WHAT NEEDS TO BE DONE - Among these records, which lines include "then"? Copy them out.
══ RECORDS FOR THIS EXERCISE
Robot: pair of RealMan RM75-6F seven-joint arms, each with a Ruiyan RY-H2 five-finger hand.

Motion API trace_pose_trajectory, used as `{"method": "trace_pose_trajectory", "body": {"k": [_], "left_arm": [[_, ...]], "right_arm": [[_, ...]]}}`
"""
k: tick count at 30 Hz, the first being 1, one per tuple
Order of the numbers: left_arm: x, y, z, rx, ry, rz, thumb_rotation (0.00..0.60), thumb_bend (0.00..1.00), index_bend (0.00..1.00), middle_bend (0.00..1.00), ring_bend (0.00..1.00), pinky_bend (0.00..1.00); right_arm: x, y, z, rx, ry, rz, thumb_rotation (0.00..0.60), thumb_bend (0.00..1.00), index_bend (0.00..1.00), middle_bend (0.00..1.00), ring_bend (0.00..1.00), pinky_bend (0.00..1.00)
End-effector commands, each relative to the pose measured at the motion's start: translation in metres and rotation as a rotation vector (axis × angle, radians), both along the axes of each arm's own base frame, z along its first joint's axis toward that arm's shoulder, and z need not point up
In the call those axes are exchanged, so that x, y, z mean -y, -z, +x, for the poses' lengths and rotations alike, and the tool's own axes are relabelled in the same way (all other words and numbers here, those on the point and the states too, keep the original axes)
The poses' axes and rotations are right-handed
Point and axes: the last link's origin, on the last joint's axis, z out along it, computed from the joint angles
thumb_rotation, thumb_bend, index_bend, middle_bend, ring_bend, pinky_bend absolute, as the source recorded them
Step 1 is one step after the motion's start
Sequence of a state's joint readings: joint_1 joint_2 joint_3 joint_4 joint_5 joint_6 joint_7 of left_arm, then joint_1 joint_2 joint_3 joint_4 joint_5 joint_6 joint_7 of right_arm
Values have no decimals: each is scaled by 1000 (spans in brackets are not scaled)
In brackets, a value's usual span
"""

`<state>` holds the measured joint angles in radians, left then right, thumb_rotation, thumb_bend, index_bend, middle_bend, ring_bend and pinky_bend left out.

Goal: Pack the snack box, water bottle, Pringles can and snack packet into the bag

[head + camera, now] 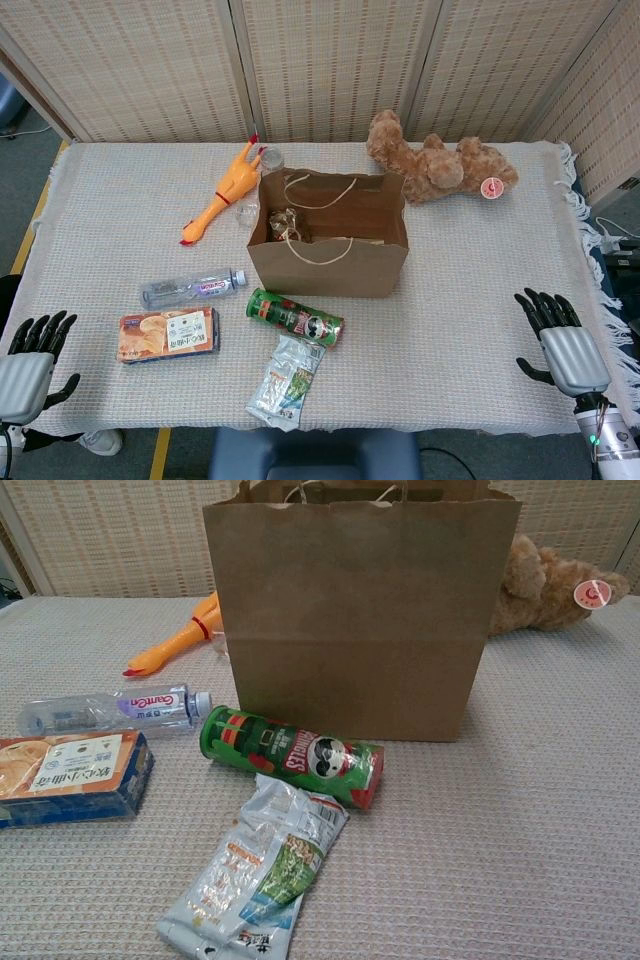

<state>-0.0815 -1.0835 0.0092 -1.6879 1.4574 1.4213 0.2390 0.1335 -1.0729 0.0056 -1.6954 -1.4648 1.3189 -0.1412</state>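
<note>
A brown paper bag point(328, 255) point(360, 620) stands open in the middle of the table. In front of it a green Pringles can point(295, 317) point(290, 756) lies on its side. A snack packet point(287, 381) point(257, 873) lies flat below the can. To the left lie a clear water bottle point(193, 288) point(110, 710) and an orange snack box point(167, 334) point(70, 777). My left hand point(32, 362) rests open at the near left table edge. My right hand point(560, 338) rests open at the near right edge. Both hold nothing, and neither shows in the chest view.
A rubber chicken point(225, 190) point(175, 640) lies behind and left of the bag, with a small glass point(271, 158) near its head. A brown teddy bear point(435, 162) point(545, 580) lies behind the bag on the right. Screens stand behind the table.
</note>
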Motion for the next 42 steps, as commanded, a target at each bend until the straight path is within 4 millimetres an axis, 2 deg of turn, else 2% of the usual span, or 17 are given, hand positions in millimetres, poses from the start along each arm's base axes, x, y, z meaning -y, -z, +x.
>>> {"method": "trace_pose_trajectory", "body": {"k": [1, 9, 18, 20, 26, 35, 42], "left_arm": [[1, 1, 1, -7, 2, -5, 600, 301, 0, 0, 0, 0], [3, 10, 11, -41, -19, -79, 600, 300, 0, 0, 0, 0], [1, 26, 43, -102, -20, -231, 600, 301, 0, 0, 0, 0], [-6, 34, 59, -86, -8, -265, 600, 301, 0, 0, 0, 0], [-28, 48, 86, -95, -22, -316, 600, 298, 0, 0, 0, 0], [-59, 69, 114, -97, -74, -338, 600, 298, 0, 0, 0, 0], [-66, 82, 129, -111, -98, -383, 600, 301, 0, 0, 0, 0]], "right_arm": [[-1, 0, 0, 0, -3, 2, 600, 128, 0, 0, 0, 0], [-6, 0, -1, 16, -13, 25, 600, 128, 0, 0, 0, 0], [-9, -1, 0, 45, -39, 55, 600, 128, 0, 0, 0, 0], [-8, 1, 1, 47, -48, 68, 600, 128, 0, 0, 0, 0], [-7, 3, 4, 52, -57, 82, 600, 128, 0, 0, 0, 0], [-6, 4, 6, 60, -59, 90, 600, 128, 0, 0, 0, 0], [-5, 5, 6, 63, -61, 95, 600, 128, 0, 0, 0, 0]]}}
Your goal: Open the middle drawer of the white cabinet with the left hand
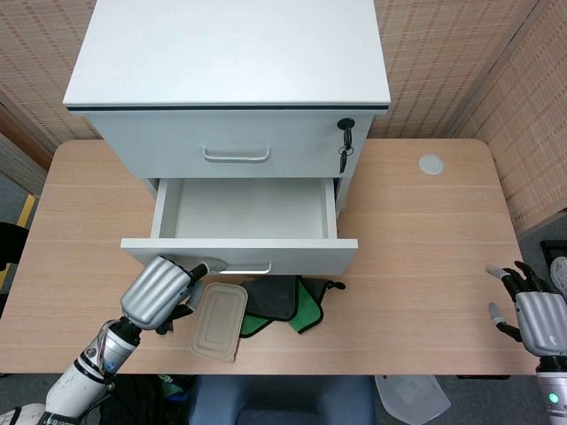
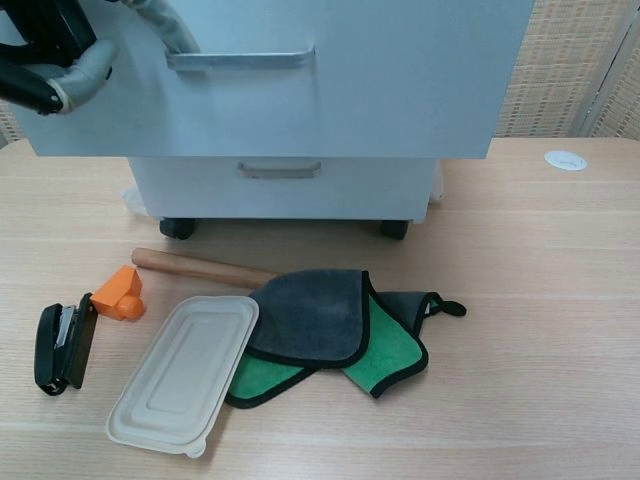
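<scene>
The white cabinet (image 1: 227,53) stands at the back of the table. Its middle drawer (image 1: 239,255) is pulled well out, and its inside (image 1: 241,208) shows nothing in it. My left hand (image 1: 159,290) is at the left end of the drawer's metal handle (image 2: 240,60), fingers (image 2: 172,25) hooked behind the bar. In the chest view the drawer front (image 2: 300,100) fills the top, with my left hand (image 2: 50,70) at its upper left corner. My right hand (image 1: 540,314) rests near the table's right front corner, fingers apart, holding nothing.
Below the drawer lie a beige lid (image 2: 185,373), a grey and green cloth (image 2: 330,330), a wooden rolling pin (image 2: 205,268), an orange piece (image 2: 120,293) and a black stapler (image 2: 62,345). A key (image 1: 345,146) hangs in the top drawer's lock. A white disc (image 2: 566,159) sits far right.
</scene>
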Available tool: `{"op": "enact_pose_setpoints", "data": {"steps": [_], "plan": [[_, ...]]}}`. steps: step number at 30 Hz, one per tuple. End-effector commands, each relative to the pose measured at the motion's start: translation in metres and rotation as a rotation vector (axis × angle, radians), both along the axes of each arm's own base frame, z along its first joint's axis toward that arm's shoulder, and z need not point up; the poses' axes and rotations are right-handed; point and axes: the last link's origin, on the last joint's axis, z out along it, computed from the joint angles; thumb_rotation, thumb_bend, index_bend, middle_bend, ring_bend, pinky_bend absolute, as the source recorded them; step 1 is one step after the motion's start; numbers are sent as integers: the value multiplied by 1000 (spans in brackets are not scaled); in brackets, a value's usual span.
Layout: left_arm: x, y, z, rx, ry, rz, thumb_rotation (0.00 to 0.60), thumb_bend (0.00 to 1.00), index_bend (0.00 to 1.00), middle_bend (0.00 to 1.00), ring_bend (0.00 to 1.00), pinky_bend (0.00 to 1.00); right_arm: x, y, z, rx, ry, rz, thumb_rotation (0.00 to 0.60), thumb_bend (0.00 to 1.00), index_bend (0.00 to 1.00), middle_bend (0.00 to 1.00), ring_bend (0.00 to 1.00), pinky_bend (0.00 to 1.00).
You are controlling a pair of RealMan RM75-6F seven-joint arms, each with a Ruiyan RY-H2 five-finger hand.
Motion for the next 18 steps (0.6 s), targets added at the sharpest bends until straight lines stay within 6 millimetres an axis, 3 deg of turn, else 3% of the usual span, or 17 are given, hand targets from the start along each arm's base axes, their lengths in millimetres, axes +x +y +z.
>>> {"op": "enact_pose_setpoints", "data": {"steps": [1,18], "plan": [[0,-2,1,0,-4,1,600,714,295,934,928,992,0,0,0,0,0,1,600,341,235,263,231,285],[-4,-7,17,58,-66,-12,600,714,295,934,928,992,1,2,0,0,-2,2,600,341,235,263,231,285]]}}
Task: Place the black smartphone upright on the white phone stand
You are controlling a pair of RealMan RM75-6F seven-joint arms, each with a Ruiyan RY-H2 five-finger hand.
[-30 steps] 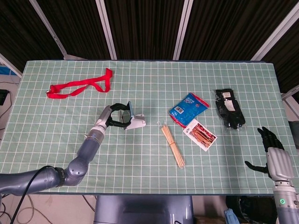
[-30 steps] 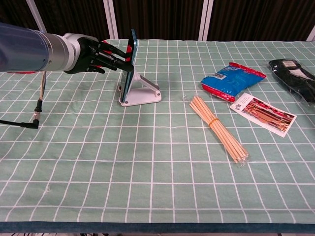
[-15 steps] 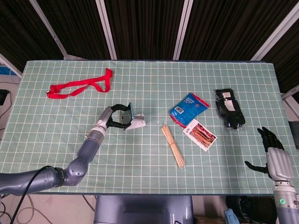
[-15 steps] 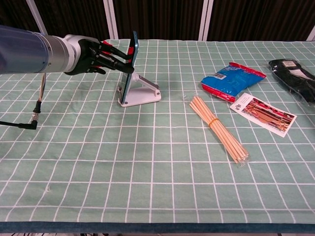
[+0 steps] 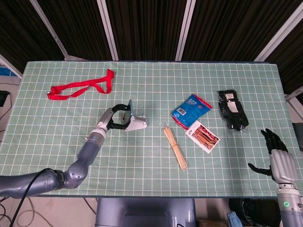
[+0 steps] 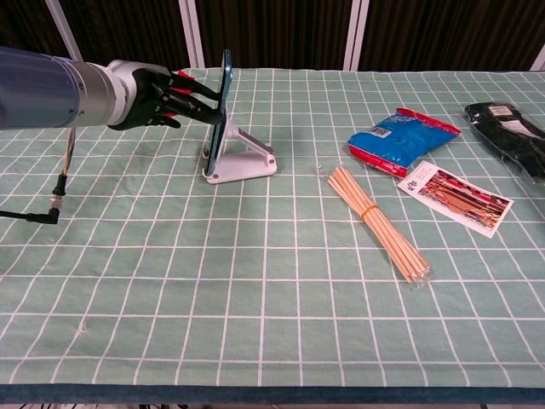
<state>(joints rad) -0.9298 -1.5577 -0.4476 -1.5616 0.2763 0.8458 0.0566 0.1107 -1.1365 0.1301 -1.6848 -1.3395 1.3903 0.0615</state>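
Two hands in view. Left hand grips the thin, flat black smartphone, fingertips on its face; phone stands upright, edge-on in chest view, bottom edge in the white phone stand, a smooth wedge-shaped plastic piece on the green gridded table cloth. Right hand hangs off the table's right edge, fingers spread, holding nothing. Versus a second ago: phone top and stand shifted slightly left, phone more vertical. Bundled wooden sticks and glossy blue packet unchanged.
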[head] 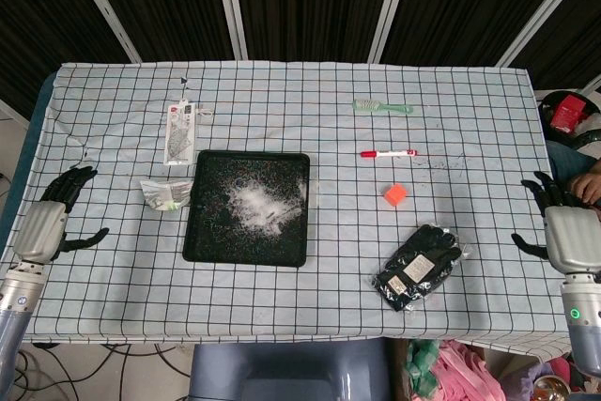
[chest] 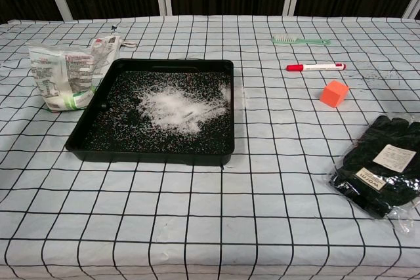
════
TASK SOLUTION -
Sequence of a state's joint readings: joint_1 joint_2 joint_3 joint_4 joint_5 joint_6 joint_7 of left_arm, then joint_1 joint_2 joint_3 joint_4 joint_5 joint_6 joint_7 of right_arm
`<state>` holds the measured joint angles in radians, left then right, thumb_rotation, thumb_bend, index_bend, middle_bend, ring_bend and pinky_bend left out.

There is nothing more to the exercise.